Dilansir dari solopos.com, ada kisah misteri yang menyangkut wong alas terjadi pada 1984 di mana ada seorang perempuan dari wong alas yang meninggal karena memakan umpan beracun untuk jebakan babi hutan.
Beberapa hari kemudian, 35 ekor kambing milik warga Desa Tundangan mati dalam jangka waktu satu malam. Di bagian leher kambing itu terdapat semacam bekas gigitan.
Warga desa mengkaitkan kematian 35 kambing itu dengan kejadian meninggalnya perempuan wong alas tersebut dengan asumsi kaum wong alas hendak balas dendam dengan warga desa atas kematian salah satu dari anggota mereka.
Kisah lainnya terjadi di tahun 1978 di suatu daerah perdukuhan di bagian selatan Desa Sirongge (sebelah timur Desa Tundangan) yang dihuni beberapa kepala keluarga dan terpaksa pindah karena merasa takut dengan keberadaan wong alas.
BACA JUGA:Suku Limakawatina Mengasingkan Diri, Hindari Pajak dan Kerja Paksa
Saat itu, warga perdukuhan mementaskan kesenian ronggeng. Saat tiba waktu tengah malam, tiba-tiba jumlah penonton bertambah, tepat saat pemain ronggeng menyanyikan lagu Ande Ande Lumut.
Warga perdukuhan curiga dengan kedatangan tamu tak diundang ini yang merupakan wong alas. Hingga akhirnya warga perdukuhan pindah tempat dan muncul mitos bahwa lagu Ande Ande Lumut merupakan lagu untuk memanggil mereka.
Terkait dengan asal usul wong alas, menurut pemerhati sejarah Kabupaten Purbalingga, Catur Purnawan menuturkan bahwa wong alas tidak lepas dari kisah Syekh Jambu Karang, seorang bangsawan dari Kerajaan Pajajaran yang awalnya bernama Raden Mundingwangi.
BACA JUGA:Empat Larangan Suku Dayak, Nomor 3 Bikin Nyesal Selamanya
Saat itu, dia bersama rombongan sedang menyendiri ke wilayah Pengunungan Ardi Lawet.

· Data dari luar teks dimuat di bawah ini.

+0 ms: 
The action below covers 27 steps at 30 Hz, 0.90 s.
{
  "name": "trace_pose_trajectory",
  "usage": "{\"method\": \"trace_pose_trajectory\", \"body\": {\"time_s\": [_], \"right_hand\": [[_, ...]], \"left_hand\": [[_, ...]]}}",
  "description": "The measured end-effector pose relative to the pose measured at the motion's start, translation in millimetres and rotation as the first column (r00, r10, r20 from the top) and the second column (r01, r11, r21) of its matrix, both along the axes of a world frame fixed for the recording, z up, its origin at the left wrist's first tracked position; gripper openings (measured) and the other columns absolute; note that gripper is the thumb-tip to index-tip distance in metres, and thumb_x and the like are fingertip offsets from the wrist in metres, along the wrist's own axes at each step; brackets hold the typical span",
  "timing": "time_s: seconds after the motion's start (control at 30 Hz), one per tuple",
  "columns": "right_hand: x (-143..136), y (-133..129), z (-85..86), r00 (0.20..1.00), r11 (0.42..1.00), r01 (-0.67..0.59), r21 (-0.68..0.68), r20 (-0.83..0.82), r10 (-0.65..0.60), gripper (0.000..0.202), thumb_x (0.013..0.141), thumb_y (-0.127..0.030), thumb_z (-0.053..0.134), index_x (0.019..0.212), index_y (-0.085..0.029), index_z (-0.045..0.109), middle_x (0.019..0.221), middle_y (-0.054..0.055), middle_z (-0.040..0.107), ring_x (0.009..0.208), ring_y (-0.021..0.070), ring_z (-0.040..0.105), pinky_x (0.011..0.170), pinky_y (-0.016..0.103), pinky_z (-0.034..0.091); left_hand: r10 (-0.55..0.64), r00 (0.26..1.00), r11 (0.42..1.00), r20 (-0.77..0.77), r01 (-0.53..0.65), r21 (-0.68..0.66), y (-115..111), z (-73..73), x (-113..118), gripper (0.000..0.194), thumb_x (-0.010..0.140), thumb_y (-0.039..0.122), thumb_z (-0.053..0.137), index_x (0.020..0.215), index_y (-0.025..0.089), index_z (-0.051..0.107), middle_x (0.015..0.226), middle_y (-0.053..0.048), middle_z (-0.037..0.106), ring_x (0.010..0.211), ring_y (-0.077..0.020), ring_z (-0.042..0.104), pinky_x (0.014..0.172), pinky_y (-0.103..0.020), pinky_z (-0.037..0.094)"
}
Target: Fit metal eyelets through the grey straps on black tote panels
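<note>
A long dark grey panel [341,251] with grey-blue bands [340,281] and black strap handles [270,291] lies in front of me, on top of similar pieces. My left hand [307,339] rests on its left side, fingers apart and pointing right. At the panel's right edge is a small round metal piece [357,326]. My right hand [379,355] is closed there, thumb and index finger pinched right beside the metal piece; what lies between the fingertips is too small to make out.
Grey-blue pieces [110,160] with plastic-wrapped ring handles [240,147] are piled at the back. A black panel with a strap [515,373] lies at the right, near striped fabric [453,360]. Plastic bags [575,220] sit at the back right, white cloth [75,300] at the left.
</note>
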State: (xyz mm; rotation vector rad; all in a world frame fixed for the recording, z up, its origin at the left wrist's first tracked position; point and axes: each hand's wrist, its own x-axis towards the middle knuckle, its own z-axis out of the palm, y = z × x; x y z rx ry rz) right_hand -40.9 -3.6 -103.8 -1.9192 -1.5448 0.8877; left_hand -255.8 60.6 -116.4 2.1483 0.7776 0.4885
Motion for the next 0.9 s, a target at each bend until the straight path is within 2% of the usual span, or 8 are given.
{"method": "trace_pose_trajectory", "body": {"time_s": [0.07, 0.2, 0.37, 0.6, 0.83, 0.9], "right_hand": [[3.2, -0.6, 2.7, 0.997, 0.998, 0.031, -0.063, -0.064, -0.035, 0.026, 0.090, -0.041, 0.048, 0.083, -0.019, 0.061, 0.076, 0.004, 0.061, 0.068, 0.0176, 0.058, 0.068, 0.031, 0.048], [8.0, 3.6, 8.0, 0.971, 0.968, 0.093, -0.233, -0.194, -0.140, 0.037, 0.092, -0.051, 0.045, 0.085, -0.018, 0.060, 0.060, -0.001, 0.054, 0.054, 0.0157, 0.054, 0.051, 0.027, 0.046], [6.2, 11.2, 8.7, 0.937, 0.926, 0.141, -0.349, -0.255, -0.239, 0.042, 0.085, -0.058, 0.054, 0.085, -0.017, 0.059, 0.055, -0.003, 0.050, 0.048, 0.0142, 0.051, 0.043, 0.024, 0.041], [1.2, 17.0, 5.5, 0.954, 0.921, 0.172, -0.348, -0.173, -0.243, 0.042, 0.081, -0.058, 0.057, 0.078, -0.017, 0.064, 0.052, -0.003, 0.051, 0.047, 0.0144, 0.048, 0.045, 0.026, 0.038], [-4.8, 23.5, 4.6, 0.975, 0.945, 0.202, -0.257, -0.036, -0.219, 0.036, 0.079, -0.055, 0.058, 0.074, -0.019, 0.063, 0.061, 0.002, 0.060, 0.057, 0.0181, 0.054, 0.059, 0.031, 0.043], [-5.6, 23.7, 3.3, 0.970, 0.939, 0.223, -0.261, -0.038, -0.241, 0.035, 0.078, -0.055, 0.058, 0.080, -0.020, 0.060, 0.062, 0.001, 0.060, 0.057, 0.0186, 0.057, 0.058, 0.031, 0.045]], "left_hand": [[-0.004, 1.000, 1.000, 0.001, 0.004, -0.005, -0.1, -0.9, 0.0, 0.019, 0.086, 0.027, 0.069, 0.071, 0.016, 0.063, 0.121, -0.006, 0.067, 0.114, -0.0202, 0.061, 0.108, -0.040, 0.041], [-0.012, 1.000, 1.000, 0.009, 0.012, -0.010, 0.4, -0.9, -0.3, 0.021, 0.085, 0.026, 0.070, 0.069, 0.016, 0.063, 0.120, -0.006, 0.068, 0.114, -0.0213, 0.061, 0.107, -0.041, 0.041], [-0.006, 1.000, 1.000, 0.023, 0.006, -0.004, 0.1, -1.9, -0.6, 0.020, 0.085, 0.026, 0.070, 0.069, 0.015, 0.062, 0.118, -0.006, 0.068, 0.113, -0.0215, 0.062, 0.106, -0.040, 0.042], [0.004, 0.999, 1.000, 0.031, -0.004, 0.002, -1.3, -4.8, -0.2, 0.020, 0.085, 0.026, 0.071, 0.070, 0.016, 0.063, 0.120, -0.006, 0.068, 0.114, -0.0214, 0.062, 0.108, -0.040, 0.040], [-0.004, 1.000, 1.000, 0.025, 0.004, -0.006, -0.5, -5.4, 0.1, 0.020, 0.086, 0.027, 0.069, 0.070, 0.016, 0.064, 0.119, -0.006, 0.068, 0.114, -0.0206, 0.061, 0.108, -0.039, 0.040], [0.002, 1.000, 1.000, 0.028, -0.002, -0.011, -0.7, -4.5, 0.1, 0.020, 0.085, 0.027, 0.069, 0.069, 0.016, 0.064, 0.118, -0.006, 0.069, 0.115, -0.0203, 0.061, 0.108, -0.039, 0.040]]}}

Disanalah Raden Mundiwangi dan rombongan bertemu dengan Syekh Atas Angin, seorang penyebar agama Islam.
Saat itu terjadilah pertempuran adu ilmu kesaktian dan berakhir dengan kekalahan Raden Mundiwangi.
Karena kalah, Raden Mundiwangi akhirnya memeluk Islam dan mengganti nama menjadi Syekh Jambu Karang yang petilasannya berada di Desa Panusupan, Kecamatan Rembang, Kabupaten Purbalingga dan hingga sekarang menjadi salah satu objek wisata religi.
Namun jejak Raden Mundiwangi yang menjadi mualaf ini tidak diikuti oleh kelompok rombongannya karena mereka memilih untuk tetap memegang keyakinan yang dia pegang.
BACA JUGA:Suku Huaorani, Manusia Tarzan Paling Ditakuti, Tanpa Busana dan Tangguh Berperang
Kelompok rombongan Raden Mundiwangi ini kemudian mengasingkan diri ke daerah hutan, menjauhkan diri dari pengaruh agama Islam yang sudah dianut oleh sebagian besar masyarakat di Pulau Jawa saat itu dan terus memegang teguh tradisi mereka hingga sekarang.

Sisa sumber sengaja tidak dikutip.